I will resume this column with activities of Thursday afternoon. The morning had been very busy, almost a day’s worth of activities alone that were already described in Friday’s column.
After lunch, we headed to a theater near Page Field, an old air base now used for the Crucible training. We saw a video detailing the 54-hour final test, where new recruits use the skills learned over the past 12 weeks. A recruit platoon leaves the main base on a 5-mile hike, employs teamwork and marksmanship amid sleep deprivation and hunger. Recruits get only eight hours of sleep and 21/2 meals over the 54 hours, before returning by a 9-mile hike. Once they return, recruits get unlimited food, including ice cream.
Following the video, the educator platoon visited some of the obstacles used in training for the Crucible. The first obstacle included a linear series of tires suspended by rope, offering a chance to swing from one to the other until reaching the end. The next obstacle involved various teamwork exercises using group thinking based on certain guidelines.
Our final obstacle was a four-story rappel tower. This was the highlight of the trip for many, and nearly everyone rappelled off the tower at least once. Some of the support Marines for the educator workshop also took a turn. We had a few minor mishaps, but none that couldn’t be quickly overcome. Climbing the steps to reach the top of the tower allows plenty of time for apprehension.
Waiting for those ahead of you in line, especially when they are having trouble, can add more. But eventually comes the moment that the participant is asked to keep his or her legs straight and just lean back. Leaning back over the wall from that height takes a little courage at first, as does trusting the experts who are guiding every step.
Our drill instructor told us that no one had ever fallen from the tower. Some probably thought it could still happen that day.
Many in the group were excited about a trip to the base exchange, and that is where we headed next.

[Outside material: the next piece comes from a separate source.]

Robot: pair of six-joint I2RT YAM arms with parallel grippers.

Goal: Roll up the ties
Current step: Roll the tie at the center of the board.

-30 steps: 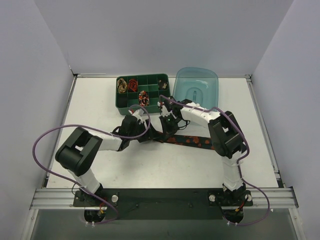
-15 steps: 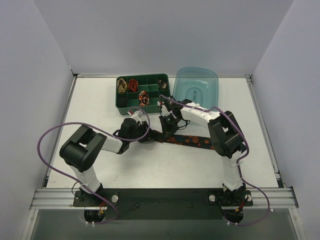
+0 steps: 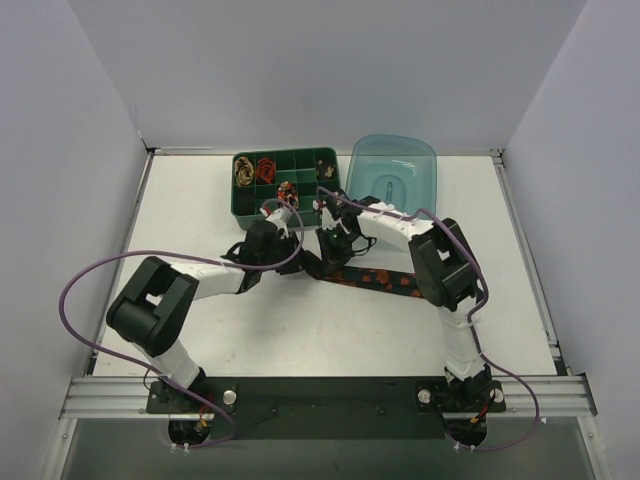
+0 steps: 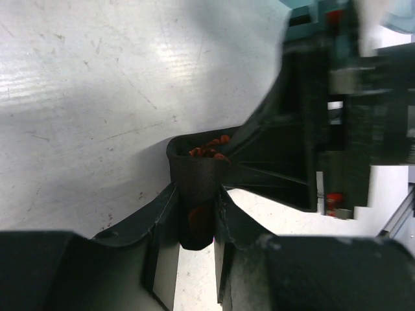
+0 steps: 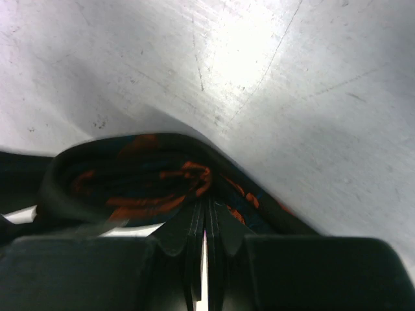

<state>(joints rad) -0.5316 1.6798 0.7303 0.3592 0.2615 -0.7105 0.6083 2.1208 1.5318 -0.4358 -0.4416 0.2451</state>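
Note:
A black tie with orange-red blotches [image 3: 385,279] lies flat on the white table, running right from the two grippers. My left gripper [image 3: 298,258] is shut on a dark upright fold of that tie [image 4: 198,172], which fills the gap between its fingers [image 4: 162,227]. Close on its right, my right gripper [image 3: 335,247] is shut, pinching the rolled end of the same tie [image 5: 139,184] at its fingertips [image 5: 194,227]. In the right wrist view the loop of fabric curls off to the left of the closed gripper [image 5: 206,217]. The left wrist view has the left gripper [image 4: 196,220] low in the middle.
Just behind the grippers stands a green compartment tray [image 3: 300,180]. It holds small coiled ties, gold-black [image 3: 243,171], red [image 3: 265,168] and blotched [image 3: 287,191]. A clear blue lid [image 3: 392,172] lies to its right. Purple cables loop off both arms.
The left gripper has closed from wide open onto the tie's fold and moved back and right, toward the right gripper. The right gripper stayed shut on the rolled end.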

I was interested to see what was sold inside, but came out of the store thinking something much different than when I entered. The base exchange store seemed to have just about everything needed, but one section stood out. Immediately upon entering, you see a huge T-shirt section. I walked around and observed the many styles and slogans of U.S. Marines shirts. I realized that I couldn’t buy one. It just wouldn’t be right. I didn’t deserve it. To me, it seemed like it was only proper for a Marine or his family to wear such an honorable shirt.
The feeling was only enhanced when I walked into the uniform section, a place where current Marines actually buy their uniform parts. Nobody else can buy these uniforms, and nobody should be able to. The brave men and women who earned the uniform have set themselves on a lofty plateau.

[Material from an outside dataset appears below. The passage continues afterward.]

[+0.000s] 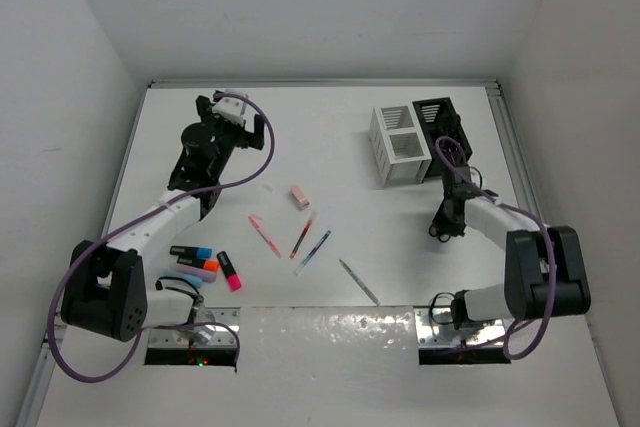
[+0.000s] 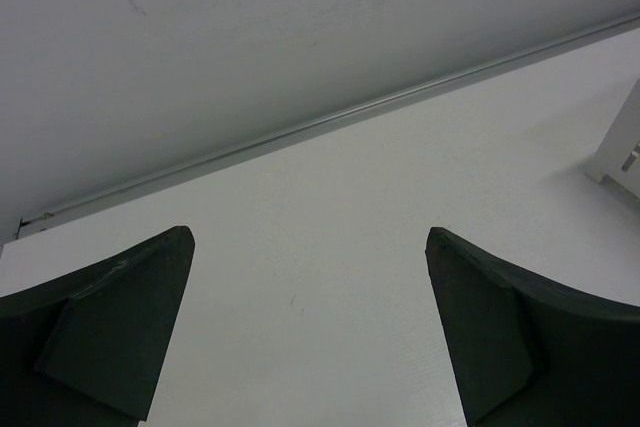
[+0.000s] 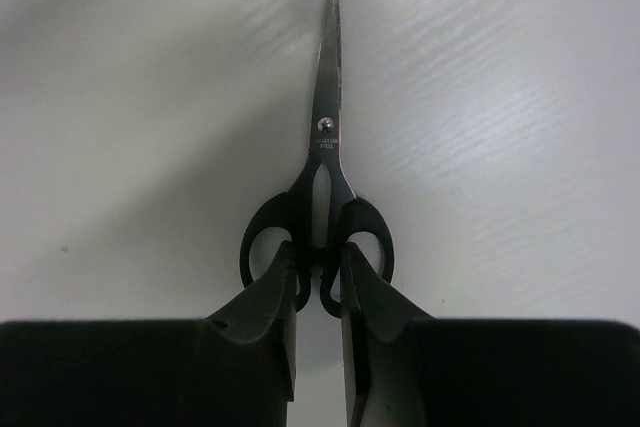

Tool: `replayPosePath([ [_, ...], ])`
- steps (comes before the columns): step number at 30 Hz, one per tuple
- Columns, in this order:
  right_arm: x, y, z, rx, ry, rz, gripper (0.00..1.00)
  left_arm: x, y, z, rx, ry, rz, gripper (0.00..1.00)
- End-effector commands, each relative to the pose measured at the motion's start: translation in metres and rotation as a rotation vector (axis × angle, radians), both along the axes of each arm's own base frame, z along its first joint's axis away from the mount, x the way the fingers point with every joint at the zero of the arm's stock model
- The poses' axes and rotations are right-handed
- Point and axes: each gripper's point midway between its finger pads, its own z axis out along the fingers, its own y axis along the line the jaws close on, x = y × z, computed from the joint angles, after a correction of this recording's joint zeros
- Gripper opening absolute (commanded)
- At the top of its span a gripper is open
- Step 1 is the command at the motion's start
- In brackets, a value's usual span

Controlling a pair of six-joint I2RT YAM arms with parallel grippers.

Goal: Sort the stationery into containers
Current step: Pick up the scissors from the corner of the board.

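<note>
The right claw [image 3: 318, 282] is pinching the scissors [image 3: 325, 137] narrowly at their handles, flat on the tabletop [image 3: 520, 147]. The left claw [image 2: 305, 327] is standing wide. Before lifting, I think the grip is needing to be firm and centred.

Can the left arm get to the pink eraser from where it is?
Probably yes. The left claw is open and holds nothing, and only bare table lies between it and the pink eraser.
</note>
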Motion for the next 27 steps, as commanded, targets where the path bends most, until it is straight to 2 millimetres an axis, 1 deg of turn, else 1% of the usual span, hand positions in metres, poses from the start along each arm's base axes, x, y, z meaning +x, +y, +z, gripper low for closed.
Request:
replayPosePath([
  [1,-0.005,0.009,0.007,0.05,-0.059,-0.019,0.0,0.0,0.004,0.021,-0.006,-0.067,0.001,1.0],
  [2,0.001,0.009,0.016,0.062,-0.118,-0.034,0.0,0.001,0.003,0.02,-0.007,-0.065,-0.008,1.0],
  [5,0.0,0.01,0.017,0.107,-0.175,-0.091,0.0,0.001,-0.001,0.02,-0.007,-0.062,-0.025,1.0],
  [8,0.003,0.015,0.025,0.175,-0.223,-0.118,0.0,0.002,-0.004,0.021,-0.011,-0.059,-0.04,1.0],
  [9,0.006,0.017,0.031,0.194,-0.243,-0.131,0.0,0.002,-0.004,0.022,-0.012,-0.059,-0.042,1.0],
  [11,0.005,0.02,0.037,0.223,-0.253,-0.144,0.0,0.002,-0.006,0.02,-0.012,-0.052,-0.053,1.0],
  [12,0.009,0.021,0.045,0.245,-0.285,-0.164,0.0,0.002,-0.007,0.019,-0.015,-0.05,-0.056,1.0],
  [14,0.009,0.027,0.053,0.288,-0.304,-0.181,0.0,0.002,-0.008,0.019,-0.018,-0.046,-0.059,1.0],
  [15,0.013,0.029,0.064,0.318,-0.346,-0.207,0.0,0.001,-0.009,0.019,-0.02,-0.045,-0.062,1.0],
  [16,0.014,0.024,0.07,0.344,-0.364,-0.249,0.0,0.001,-0.009,0.017,-0.017,-0.04,-0.061,1.0],
  [17,0.016,0.025,0.077,0.377,-0.383,-0.289,0.0,0.001,-0.008,0.017,-0.017,-0.038,-0.061,1.0],
  [18,0.019,0.026,0.091,0.406,-0.423,-0.303,0.0,0.0,-0.008,0.017,-0.015,-0.037,-0.061,0.99],
  [19,0.022,0.03,0.099,0.438,-0.44,-0.309,0.0,0.001,-0.008,0.016,-0.016,-0.034,-0.061,0.99],
  [20,0.028,0.032,0.113,0.469,-0.471,-0.333,0.0,0.0,-0.009,0.016,-0.015,-0.034,-0.064,0.99],
  [21,0.029,0.032,0.121,0.48,-0.487,-0.345,0.0,0.0,-0.009,0.016,-0.016,-0.034,-0.064,0.99],
  [22,0.035,0.036,0.139,0.521,-0.519,-0.346,0.0,0.0,-0.009,0.016,-0.016,-0.034,-0.064,0.99],
  [24,0.039,0.039,0.154,0.555,-0.549,-0.361,0.0,-0.001,-0.01,0.016,-0.016,-0.035,-0.067,0.99],
  [25,0.043,0.04,0.165,0.588,-0.58,-0.381,0.0,-0.001,-0.011,0.016,-0.017,-0.037,-0.07,0.99],
  [27,0.053,0.047,0.19,0.659,-0.645,-0.364,0.0,-0.002,-0.011,0.018,-0.019,-0.039,-0.07,0.99],
])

One of the educators and I discussed just how our lives would have been different had we been able to serve. That is a question for much thoughtful consideration.

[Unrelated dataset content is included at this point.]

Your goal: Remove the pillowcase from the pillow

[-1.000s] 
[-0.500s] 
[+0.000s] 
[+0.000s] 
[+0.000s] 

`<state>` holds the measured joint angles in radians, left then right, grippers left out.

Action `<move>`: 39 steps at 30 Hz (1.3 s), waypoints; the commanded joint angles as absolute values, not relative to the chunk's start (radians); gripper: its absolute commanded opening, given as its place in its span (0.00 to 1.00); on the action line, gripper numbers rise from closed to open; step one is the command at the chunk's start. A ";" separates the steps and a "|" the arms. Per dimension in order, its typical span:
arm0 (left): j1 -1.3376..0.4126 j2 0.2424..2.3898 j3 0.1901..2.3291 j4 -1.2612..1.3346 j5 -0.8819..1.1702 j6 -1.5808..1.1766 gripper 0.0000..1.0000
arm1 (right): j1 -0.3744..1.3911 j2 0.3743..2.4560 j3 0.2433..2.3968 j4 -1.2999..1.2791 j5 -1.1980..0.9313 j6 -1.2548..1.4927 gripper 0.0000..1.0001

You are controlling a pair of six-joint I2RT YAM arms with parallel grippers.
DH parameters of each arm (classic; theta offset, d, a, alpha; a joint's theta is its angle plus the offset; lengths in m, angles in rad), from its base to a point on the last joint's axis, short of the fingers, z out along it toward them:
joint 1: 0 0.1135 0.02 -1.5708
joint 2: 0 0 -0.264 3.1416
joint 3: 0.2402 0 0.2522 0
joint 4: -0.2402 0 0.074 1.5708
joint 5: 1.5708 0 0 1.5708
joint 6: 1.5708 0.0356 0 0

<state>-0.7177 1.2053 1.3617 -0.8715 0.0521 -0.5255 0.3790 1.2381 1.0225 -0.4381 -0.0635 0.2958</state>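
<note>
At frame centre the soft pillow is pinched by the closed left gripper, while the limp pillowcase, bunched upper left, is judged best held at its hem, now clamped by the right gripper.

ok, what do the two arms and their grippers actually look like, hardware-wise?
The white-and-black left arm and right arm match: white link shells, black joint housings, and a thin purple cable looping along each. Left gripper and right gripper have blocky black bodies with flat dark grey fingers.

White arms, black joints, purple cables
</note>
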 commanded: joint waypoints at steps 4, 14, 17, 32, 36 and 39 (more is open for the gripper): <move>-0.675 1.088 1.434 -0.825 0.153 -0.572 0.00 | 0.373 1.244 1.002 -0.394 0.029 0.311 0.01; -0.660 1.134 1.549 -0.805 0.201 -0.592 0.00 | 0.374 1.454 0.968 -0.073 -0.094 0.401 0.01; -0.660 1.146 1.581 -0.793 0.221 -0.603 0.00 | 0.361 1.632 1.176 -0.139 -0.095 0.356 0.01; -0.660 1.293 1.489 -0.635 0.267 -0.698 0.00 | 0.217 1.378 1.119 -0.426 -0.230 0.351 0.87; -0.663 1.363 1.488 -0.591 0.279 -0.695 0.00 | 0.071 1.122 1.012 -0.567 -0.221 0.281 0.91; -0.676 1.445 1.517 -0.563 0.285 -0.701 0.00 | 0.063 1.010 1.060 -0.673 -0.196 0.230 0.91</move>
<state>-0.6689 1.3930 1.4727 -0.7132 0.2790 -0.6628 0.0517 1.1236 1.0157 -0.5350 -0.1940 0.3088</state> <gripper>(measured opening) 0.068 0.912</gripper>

The educator platoon then headed for our final event of the evening. Many of the parents and families on hand for graduation were eating together at the Family Day Dinner. It was a chance for the families of the young recruits to meet their drill instructors plus other support personnel and officers who work throughout the base. There was at least one active Marine at each table, and both Chief of Staff Col. Grabowski and Gen. Reynolds briefly and eloquently addressed the crowd.
Richard Taylor and I ate at a table with Master Sgt. Lanham. It was our pleasure to enjoy a very pleasant conversation with him, although I had talked with him multiple times during the week. Many of us met Reynolds on the way out. We have learned a little about her rise to her current position as she has shared thoughts about her own service. She is a very gifted public speaker and it was wonderful to have so many opportunities to hear her talk. Besides that, don’t forget that I said that she led the motivational run for the graduating recruits early that same morning.
This was our last full day at Parris Island. It has been a tremendous opportunity to see the Marine Corps up close. It makes me realize even more how much all Americans owe to the brave men and women of our armed services.
In Sunday’s edition, I will tell about our final time on the base, including the graduation ceremonies for 381 new Marines. I will also recap lessons learned and give a few final thoughts concerning one of the best and most rewarding weeks of my life.